Below are the basic steps to get started.

Note: In the following instructions, the generic placeholder <userid> should be replaced with your actual UW user ID (8 characters or fewer). For example: nalamron.

Summary of Steps for Running Jobs on Slurm:

  • Copy your project (code + data) to the cluster
  • Log in to the Slurm head node
  • Create Slurm job script
  • Submit your job using sbatch
  • Monitor or cancel your job using Slurm commands

Step-by-Step Details

  • Copy Files to the Cluster

    From a Linux/macOS terminal:

    Use scp command to copy your data/code.

    scp -r projectdir/ <userid>@rsubmit.math.private.uwaterloo.ca:~/.
     

    From Windows:

    Use the WinSCP GUI tool or run the same scp command from the Windows PowerShell terminal (after installing OpenSSH if needed).

    scp -r projectdir/ <userid>@rsubmit.math.private.uwaterloo.ca:~/.
  • Login to the Head Node

    ssh <userid>@rsubmit.math.private.uwaterloo.ca
    cd projectdir/
    

    NOTE: Never run heavy compute tasks on this node — use Slurm instead.

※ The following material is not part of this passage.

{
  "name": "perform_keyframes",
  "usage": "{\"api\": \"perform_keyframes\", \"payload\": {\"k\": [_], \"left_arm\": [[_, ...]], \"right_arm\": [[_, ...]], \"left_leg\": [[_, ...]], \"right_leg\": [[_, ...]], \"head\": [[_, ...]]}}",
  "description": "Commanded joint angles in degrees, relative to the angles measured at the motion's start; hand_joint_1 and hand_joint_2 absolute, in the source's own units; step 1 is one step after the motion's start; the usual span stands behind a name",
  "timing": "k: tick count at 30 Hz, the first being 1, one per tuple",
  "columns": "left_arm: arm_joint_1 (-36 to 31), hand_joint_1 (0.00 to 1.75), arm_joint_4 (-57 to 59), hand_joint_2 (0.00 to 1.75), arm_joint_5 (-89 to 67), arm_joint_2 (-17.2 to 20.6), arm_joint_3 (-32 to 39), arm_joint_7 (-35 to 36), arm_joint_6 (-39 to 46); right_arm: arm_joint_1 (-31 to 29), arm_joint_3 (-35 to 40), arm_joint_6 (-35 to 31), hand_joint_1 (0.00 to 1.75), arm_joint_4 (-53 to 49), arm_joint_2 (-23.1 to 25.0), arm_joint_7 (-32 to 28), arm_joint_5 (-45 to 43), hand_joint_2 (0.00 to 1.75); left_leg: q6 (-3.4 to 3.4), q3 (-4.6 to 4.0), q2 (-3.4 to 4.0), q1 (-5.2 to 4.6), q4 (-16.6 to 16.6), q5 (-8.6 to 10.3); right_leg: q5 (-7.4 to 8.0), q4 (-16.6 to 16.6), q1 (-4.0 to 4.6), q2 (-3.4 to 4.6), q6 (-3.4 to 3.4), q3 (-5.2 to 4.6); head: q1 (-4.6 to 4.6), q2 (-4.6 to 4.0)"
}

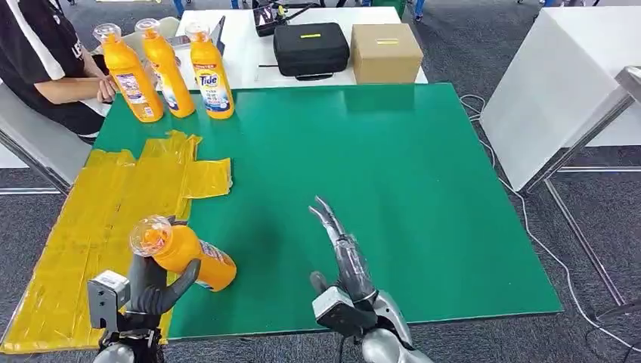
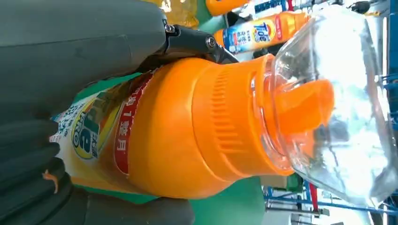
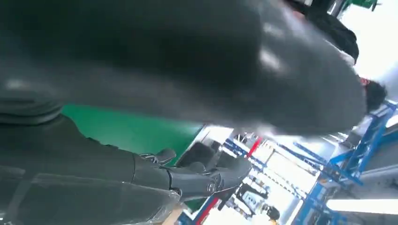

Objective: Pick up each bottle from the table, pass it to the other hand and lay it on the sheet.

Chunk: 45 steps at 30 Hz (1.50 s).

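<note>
My left hand (image 1: 155,283) grips an orange detergent bottle (image 1: 185,253) with a clear cap, tilted above the table's near left corner, at the edge of the yellow sheet (image 1: 98,219). The left wrist view shows that bottle (image 2: 187,126) close up, with my fingers (image 2: 28,164) wrapped round its body. My right hand (image 1: 344,257) is held out flat over the green table (image 1: 378,166), fingers straight and empty. Three more orange bottles (image 1: 166,72) stand upright at the far left of the table.
A person in a black shirt (image 1: 41,60) sits at the far left beside the standing bottles. Behind the green table, a white table carries a black case (image 1: 311,48) and a cardboard box (image 1: 385,51). Another white table (image 1: 559,83) stands to the right.
</note>
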Motion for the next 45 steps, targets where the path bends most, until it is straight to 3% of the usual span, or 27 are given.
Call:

  • Create a Slurm sbatch Script

    The following links provide information about available resources on MFCF Slurm cluster:

     

    Below is an example my-script.sh (not complete – update paths, settings, code script and user ID as needed):

    #!/bin/bash
    #SBATCH --mail-user=<userid>@uwaterloo.ca
    #SBATCH --mail-type=BEGIN,END,FAIL
    #SBATCH --job-name="test2"
    #SBATCH --partition=gpu_p100
    #SBATCH --ntasks=5
    #SBATCH --nodes=1
    #SBATCH --cpus-per-task=2
    #SBATCH --time=0-12:00:00
    #SBATCH --mem-per-cpu=1G
    #SBATCH --gres=gpu:p100:1
    #SBATCH --output=%x_%j.out
    
    ## Load modules
    module load anaconda3
    
    ## Check if MYENV has already been  created
    MYENV="gpuenv2"
    
    CHK_ENV=$(conda  env list | grep $MYENV | awk '{print $1}')
    
    echo "CHK_ENV: $CHK_ENV"
    if [ "$CHK_ENV" =  "" ]; then
    # if MYENV does not exist
    echo "$MYENV doesn't exist, create it..."
    conda create -y -n $MYENV numba cudatoolkit -c conda-forge -c nvidia
    fi
    
    conda activate $MYENV
    
    echo "echo: $(which python3) "
    echo ""
    
    python3 my-gpu-test.py
    

  • Use sbatch command to submit the Job

    sbatch my-script.sh

Monitor and Control jobs

  • Use squeue command to check Job's status

    squeue --me
  • Use scancel command to kill a Job

    scancel -j <job_id>
  • Use sinfo command to check Cluster Status

    sinfo
  • Use sacct command to check resource usage after job completion

    sacct -j 18121 -o "JobName%20,Partition%20,NCPUS,State,ExitCode,Elapsed,CPUTime,MaxRSS"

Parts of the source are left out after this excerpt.